Exercise instructions:
Once the line containing "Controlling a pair" is found, please set it down along with each following line, exactly, to the end of the material.

Exercise data:
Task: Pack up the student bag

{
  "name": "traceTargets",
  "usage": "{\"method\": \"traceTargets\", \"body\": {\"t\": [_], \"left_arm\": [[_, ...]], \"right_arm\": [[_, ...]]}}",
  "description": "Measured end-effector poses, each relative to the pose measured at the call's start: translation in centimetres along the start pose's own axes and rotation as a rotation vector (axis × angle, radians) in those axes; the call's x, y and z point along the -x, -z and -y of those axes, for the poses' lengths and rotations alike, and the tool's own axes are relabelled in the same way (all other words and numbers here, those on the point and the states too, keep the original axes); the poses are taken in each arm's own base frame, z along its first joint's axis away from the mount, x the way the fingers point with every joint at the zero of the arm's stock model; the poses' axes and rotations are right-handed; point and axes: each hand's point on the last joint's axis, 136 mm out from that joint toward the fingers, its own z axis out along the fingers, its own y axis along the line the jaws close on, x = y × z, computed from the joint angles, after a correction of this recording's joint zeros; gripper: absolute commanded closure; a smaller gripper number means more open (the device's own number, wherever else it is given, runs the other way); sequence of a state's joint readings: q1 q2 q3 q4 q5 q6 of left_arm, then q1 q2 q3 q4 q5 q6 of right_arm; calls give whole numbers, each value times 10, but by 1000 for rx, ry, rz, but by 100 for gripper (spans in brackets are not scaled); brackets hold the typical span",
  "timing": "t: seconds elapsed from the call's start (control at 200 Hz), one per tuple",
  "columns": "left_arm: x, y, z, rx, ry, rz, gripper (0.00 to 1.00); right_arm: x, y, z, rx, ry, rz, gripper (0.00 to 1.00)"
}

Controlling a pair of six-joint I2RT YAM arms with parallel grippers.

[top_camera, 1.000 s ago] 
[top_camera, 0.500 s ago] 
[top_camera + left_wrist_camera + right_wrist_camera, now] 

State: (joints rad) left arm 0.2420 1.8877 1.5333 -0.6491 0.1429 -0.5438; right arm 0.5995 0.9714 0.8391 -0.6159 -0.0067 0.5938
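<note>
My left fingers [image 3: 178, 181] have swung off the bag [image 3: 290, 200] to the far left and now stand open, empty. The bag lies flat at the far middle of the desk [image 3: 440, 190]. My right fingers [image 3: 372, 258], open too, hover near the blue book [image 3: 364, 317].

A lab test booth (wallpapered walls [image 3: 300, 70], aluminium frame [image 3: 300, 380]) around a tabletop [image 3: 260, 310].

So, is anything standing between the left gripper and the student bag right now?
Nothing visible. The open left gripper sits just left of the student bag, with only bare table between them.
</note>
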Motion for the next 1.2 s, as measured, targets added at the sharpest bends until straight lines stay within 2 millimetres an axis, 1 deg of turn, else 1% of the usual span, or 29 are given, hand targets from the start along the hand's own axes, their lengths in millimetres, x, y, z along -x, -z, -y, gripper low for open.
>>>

Answer to the exercise:
Controlling a pair of six-joint I2RT YAM arms with parallel grippers.

[top_camera, 1.000 s ago] 
[top_camera, 0.500 s ago] 
[top_camera + left_wrist_camera + right_wrist_camera, now] 

State: (joints rad) left arm 0.2420 1.8877 1.5333 -0.6491 0.1429 -0.5438; right arm 0.5995 0.9714 0.8391 -0.6159 -0.0067 0.5938
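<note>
My left fingers [image 3: 178, 181] have swung off the bag [image 3: 290, 200] to the far left and now stand open, empty. The bag lies flat at the far middle of the desk [image 3: 440, 190]. My right fingers [image 3: 372, 258], open too, hover near the blue book [image 3: 364, 317].

A lab test booth (wallpapered walls [image 3: 300, 70], aluminium frame [image 3: 300, 380]) around a tabletop [image 3: 260, 310].

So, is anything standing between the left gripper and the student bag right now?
Nothing visible. The open left gripper sits just left of the student bag, with only bare table between them.
</note>
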Motion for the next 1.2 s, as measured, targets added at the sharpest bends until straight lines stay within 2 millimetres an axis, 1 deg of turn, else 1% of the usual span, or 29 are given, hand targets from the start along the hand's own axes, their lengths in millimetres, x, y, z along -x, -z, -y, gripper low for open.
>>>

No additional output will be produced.